TASK OBJECTIVE
Copy out precisely the lines of the material that follows, beginning with the line containing "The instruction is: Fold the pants" and ending with its last line; exclude pictures.

═══

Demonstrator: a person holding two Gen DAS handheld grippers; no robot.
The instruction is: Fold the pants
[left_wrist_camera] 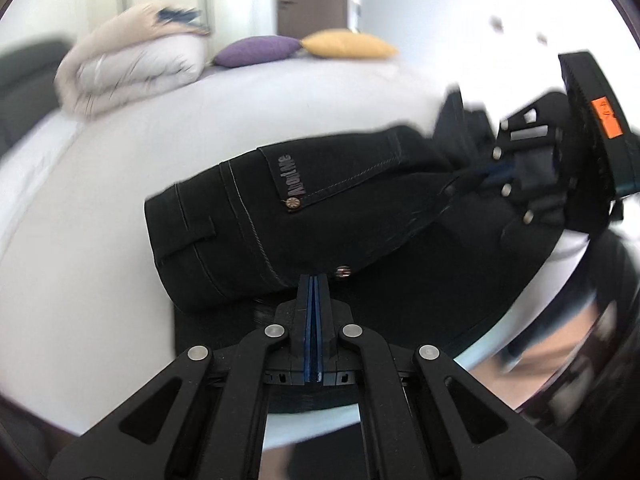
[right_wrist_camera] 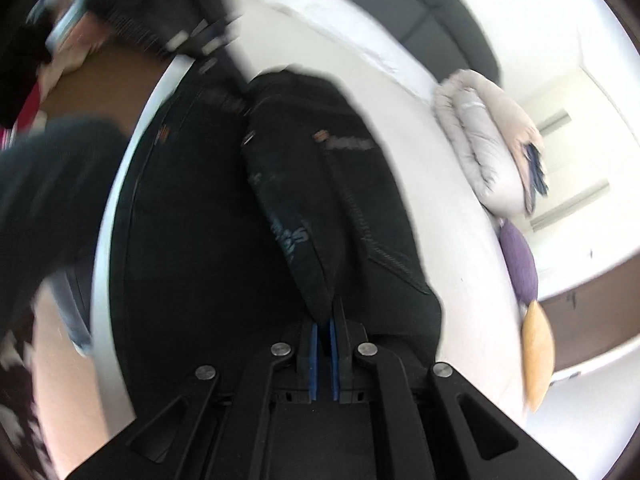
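Black pants (left_wrist_camera: 328,216) on the bed (left_wrist_camera: 120,152) are clamped by left hand-held gripper (left_wrist_camera: 314,280) and right hand-held gripper (right_wrist_camera: 325,316)

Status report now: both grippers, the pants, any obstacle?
Left gripper shut on black pants. Right gripper shut on same pants, waist part lifted over bed. No obstacle seen.

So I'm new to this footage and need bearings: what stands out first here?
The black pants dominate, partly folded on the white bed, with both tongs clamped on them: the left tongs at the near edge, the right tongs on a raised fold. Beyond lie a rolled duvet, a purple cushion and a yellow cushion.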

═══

RESPONSE
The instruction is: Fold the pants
[left_wrist_camera] 
[right_wrist_camera] 
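Black pants (left_wrist_camera: 328,216) on the bed (left_wrist_camera: 120,152) are clamped by left hand-held gripper (left_wrist_camera: 314,280) and right hand-held gripper (right_wrist_camera: 325,316)

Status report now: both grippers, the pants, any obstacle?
Left gripper shut on black pants. Right gripper shut on same pants, waist part lifted over bed. No obstacle seen.

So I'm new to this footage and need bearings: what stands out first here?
The black pants dominate, partly folded on the white bed, with both tongs clamped on them: the left tongs at the near edge, the right tongs on a raised fold. Beyond lie a rolled duvet, a purple cushion and a yellow cushion.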

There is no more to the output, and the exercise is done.